HOW TO COMPLETE THIS TASK:
Which lines of the material contain the word "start"? Show each one.

STORED DATA:
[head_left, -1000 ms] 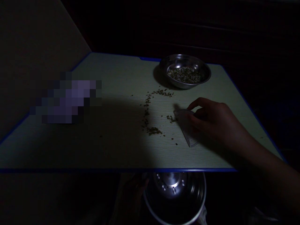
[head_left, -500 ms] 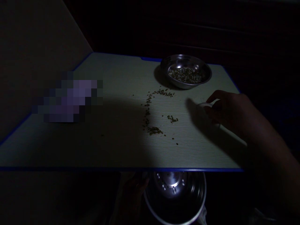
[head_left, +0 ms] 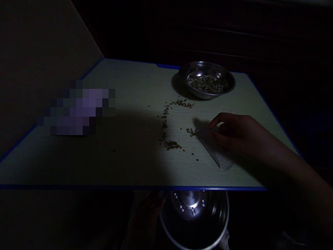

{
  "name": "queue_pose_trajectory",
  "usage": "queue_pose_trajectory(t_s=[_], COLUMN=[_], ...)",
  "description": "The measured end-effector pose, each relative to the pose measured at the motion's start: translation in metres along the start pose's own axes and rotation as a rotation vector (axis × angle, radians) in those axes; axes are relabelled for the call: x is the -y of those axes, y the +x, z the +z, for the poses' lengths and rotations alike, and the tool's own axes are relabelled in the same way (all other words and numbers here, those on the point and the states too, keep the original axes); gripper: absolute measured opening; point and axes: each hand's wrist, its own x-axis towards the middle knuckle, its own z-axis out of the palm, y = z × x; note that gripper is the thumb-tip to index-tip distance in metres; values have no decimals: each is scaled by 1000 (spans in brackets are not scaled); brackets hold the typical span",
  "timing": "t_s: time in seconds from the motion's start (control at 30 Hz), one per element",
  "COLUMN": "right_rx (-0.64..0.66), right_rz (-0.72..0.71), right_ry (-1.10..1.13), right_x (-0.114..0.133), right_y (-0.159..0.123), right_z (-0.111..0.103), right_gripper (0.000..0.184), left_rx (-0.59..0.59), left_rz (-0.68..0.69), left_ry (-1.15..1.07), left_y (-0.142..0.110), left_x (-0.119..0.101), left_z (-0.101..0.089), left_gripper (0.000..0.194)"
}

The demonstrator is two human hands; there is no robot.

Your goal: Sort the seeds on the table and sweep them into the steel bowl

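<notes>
My right hand (head_left: pixel 238 133) rests on the pale table (head_left: pixel 125 163), fingers closed on a clear plastic ruler (head_left: pixel 217 152) whose edge lies against the tabletop. Just left of the ruler's far end is a small clump of seeds (head_left: pixel 191 132). More scattered seeds (head_left: pixel 170 144) form a curved trail and a little heap in the lit patch. My left hand (head_left: pixel 144 218) is dim below the table's front edge, beside the rim of a steel bowl (head_left: pixel 194 217); its fingers are too dark to read.
A steel dish (head_left: pixel 207 80) holding seeds stands at the far right of the table. A blurred purple object (head_left: pixel 78 107) lies at the left. The table has a blue edge (head_left: pixel 130 188); the surroundings are dark.
My right hand lifted back to the right with the ruler, then came down again left, setting the ruler beside the small seed clump. The seeds and bowls have not moved.
</notes>
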Motion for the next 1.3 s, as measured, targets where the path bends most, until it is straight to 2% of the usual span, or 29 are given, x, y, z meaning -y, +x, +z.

OUTPUT OF THE EXERCISE:
  "description": "The measured end-effector pose, each relative to the pose measured at the motion's start: translation in metres along the start pose's own axes and rotation as a rotation vector (axis × angle, radians) in those axes; axes are relabelled for the call: x is the -y of those axes, y the +x, z the +z, for the poses' lengths and rotations alike, and the tool's own axes are relabelled in the same way (all other words and numbers here, those on the point and the states too, keep the original axes); gripper: absolute measured opening; point and axes: each hand's wrist, its own x-axis towards the middle knuckle, its own z-axis out of the palm, y = z × x; note that gripper is the thumb-tip to index-tip distance in metres; values have no decimals: each is scaled by 1000 (spans in brackets are not scaled); brackets hold the typical span",
  "timing": "t_s: time in seconds from the motion's start (control at 30 Hz), one per element",

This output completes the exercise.